DESCRIPTION OF THE TASK -
Read the data and repeat all of it exactly.

RECORDED DATA -
▼

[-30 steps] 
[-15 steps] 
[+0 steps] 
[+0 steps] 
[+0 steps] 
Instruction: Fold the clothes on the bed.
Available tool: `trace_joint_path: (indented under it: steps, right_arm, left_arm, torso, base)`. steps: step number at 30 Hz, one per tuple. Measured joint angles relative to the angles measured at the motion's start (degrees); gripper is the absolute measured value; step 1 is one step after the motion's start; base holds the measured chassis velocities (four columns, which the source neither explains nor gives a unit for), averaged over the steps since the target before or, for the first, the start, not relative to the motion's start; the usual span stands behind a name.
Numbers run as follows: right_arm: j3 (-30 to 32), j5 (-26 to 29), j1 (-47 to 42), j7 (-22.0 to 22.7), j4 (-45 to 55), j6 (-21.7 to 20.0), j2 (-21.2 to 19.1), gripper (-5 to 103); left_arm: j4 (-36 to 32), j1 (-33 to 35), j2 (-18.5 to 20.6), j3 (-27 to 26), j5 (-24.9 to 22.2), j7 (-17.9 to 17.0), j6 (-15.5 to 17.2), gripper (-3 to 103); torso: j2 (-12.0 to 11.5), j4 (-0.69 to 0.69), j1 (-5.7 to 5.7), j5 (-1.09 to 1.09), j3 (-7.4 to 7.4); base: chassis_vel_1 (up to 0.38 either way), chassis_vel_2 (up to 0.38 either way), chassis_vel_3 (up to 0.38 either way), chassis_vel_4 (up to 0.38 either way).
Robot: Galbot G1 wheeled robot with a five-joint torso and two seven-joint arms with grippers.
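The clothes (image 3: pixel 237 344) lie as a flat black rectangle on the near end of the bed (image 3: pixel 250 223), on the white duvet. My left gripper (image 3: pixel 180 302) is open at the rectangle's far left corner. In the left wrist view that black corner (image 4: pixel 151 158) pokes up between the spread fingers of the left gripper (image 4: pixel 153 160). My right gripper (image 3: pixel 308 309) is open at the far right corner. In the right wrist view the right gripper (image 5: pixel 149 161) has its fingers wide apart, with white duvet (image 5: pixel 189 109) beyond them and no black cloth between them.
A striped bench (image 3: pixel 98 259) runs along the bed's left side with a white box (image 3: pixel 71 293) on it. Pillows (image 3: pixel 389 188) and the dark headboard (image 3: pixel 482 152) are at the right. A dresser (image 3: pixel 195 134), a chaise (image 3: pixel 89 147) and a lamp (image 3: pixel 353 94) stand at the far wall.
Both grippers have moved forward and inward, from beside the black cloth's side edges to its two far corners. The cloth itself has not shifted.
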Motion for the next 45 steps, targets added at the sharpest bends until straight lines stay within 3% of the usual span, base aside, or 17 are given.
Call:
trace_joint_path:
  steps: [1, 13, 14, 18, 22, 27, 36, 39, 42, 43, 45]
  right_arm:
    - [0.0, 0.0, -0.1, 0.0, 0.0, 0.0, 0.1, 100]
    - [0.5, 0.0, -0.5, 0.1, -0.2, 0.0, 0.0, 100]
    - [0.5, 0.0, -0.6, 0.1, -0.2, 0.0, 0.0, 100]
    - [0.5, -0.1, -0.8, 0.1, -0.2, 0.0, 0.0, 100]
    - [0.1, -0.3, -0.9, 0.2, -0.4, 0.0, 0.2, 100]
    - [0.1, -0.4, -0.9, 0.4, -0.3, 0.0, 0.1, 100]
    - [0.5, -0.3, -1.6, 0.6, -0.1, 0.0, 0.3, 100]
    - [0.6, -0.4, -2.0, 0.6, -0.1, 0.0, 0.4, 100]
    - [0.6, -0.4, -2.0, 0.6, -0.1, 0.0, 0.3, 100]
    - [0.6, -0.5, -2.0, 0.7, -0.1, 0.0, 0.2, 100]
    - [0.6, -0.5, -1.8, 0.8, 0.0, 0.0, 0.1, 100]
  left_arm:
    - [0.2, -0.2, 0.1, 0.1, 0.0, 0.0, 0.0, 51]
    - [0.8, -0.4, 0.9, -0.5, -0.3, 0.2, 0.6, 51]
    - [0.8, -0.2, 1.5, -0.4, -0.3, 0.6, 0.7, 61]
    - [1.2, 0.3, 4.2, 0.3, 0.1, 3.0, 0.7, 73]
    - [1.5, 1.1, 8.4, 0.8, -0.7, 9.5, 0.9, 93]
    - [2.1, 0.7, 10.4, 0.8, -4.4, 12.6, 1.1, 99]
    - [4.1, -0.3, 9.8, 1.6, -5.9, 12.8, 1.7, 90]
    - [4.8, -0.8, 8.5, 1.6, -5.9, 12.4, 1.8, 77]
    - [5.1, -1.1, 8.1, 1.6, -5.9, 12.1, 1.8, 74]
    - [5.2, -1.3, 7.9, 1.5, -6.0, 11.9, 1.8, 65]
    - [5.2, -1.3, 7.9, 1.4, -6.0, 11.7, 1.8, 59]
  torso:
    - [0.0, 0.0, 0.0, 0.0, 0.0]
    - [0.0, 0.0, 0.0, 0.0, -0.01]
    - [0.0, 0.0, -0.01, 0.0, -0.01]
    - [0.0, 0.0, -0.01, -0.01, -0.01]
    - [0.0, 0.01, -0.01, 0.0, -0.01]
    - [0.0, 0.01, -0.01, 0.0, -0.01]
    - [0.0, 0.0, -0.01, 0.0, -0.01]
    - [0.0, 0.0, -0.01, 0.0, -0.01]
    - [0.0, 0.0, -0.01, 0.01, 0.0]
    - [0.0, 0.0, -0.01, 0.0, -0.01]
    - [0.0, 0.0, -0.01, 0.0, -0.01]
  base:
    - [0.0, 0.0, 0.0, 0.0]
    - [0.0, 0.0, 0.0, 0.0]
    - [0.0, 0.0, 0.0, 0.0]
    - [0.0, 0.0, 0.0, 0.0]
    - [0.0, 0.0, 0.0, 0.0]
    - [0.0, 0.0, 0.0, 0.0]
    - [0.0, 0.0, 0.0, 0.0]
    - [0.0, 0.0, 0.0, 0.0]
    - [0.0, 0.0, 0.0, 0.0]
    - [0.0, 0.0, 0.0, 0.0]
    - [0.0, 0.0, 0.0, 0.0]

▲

REPLY -
[-30 steps] 
[-15 steps] 
[+0 steps] 
[+0 steps] 
[+0 steps] 
Instruction: Fold the clothes on the bed.
Available tool: `trace_joint_path: (indented under it: steps, right_arm, left_arm, torso, base)`. steps: step number at 30 Hz, one per tuple. Measured joint angles relative to the angles measured at the motion's start (degrees); gripper is the absolute measured value; step 1 is one step after the motion's start; base holds the measured chassis velocities (four columns, which the source neither explains nor gives a unit for), averaged over the steps since the target before or, for the first, the start, not relative to the motion's start; the usual span stands behind a name.
Numbers run as follows: right_arm: j3 (-30 to 32), j5 (-26 to 29), j1 (-47 to 42), j7 (-22.0 to 22.7), j4 (-45 to 55), j6 (-21.7 to 20.0), j2 (-21.2 to 19.1), gripper (-5 to 103); left_arm: j4 (-36 to 32), j1 (-33 to 35), j2 (-18.5 to 20.6), j3 (-27 to 26), j5 (-24.9 to 22.2), j7 (-17.9 to 17.0), j6 (-15.5 to 17.2), gripper (-3 to 103); torso: j2 (-12.0 to 11.5), j4 (-0.69 to 0.69), j1 (-5.7 to 5.7), j5 (-1.09 to 1.09), j3 (-7.4 to 7.4); base: chassis_vel_1 (up to 0.38 either way), chassis_vel_2 (up to 0.38 either way), chassis_vel_3 (up to 0.38 either way), chassis_vel_4 (up to 0.38 either way).
Robot: Galbot G1 wheeled robot with a five-joint torso and two seven-joint arms with grippers.
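The clothes (image 3: pixel 237 344) lie as a flat black rectangle on the near end of the bed (image 3: pixel 250 223), on the white duvet. My left gripper (image 3: pixel 180 302) is open at the rectangle's far left corner. In the left wrist view that black corner (image 4: pixel 151 158) pokes up between the spread fingers of the left gripper (image 4: pixel 153 160). My right gripper (image 3: pixel 308 309) is open at the far right corner. In the right wrist view the right gripper (image 5: pixel 149 161) has its fingers wide apart, with white duvet (image 5: pixel 189 109) beyond them and no black cloth between them.
A striped bench (image 3: pixel 98 259) runs along the bed's left side with a white box (image 3: pixel 71 293) on it. Pillows (image 3: pixel 389 188) and the dark headboard (image 3: pixel 482 152) are at the right. A dresser (image 3: pixel 195 134), a chaise (image 3: pixel 89 147) and a lamp (image 3: pixel 353 94) stand at the far wall.
Both grippers have moved forward and inward, from beside the black cloth's side edges to its two far corners. The cloth itself has not shifted.
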Motion for the next 45 steps, targets added at the sharpest bends until straight lines stay within 3% of the usual span, base aside, or 17 are given.
Call:
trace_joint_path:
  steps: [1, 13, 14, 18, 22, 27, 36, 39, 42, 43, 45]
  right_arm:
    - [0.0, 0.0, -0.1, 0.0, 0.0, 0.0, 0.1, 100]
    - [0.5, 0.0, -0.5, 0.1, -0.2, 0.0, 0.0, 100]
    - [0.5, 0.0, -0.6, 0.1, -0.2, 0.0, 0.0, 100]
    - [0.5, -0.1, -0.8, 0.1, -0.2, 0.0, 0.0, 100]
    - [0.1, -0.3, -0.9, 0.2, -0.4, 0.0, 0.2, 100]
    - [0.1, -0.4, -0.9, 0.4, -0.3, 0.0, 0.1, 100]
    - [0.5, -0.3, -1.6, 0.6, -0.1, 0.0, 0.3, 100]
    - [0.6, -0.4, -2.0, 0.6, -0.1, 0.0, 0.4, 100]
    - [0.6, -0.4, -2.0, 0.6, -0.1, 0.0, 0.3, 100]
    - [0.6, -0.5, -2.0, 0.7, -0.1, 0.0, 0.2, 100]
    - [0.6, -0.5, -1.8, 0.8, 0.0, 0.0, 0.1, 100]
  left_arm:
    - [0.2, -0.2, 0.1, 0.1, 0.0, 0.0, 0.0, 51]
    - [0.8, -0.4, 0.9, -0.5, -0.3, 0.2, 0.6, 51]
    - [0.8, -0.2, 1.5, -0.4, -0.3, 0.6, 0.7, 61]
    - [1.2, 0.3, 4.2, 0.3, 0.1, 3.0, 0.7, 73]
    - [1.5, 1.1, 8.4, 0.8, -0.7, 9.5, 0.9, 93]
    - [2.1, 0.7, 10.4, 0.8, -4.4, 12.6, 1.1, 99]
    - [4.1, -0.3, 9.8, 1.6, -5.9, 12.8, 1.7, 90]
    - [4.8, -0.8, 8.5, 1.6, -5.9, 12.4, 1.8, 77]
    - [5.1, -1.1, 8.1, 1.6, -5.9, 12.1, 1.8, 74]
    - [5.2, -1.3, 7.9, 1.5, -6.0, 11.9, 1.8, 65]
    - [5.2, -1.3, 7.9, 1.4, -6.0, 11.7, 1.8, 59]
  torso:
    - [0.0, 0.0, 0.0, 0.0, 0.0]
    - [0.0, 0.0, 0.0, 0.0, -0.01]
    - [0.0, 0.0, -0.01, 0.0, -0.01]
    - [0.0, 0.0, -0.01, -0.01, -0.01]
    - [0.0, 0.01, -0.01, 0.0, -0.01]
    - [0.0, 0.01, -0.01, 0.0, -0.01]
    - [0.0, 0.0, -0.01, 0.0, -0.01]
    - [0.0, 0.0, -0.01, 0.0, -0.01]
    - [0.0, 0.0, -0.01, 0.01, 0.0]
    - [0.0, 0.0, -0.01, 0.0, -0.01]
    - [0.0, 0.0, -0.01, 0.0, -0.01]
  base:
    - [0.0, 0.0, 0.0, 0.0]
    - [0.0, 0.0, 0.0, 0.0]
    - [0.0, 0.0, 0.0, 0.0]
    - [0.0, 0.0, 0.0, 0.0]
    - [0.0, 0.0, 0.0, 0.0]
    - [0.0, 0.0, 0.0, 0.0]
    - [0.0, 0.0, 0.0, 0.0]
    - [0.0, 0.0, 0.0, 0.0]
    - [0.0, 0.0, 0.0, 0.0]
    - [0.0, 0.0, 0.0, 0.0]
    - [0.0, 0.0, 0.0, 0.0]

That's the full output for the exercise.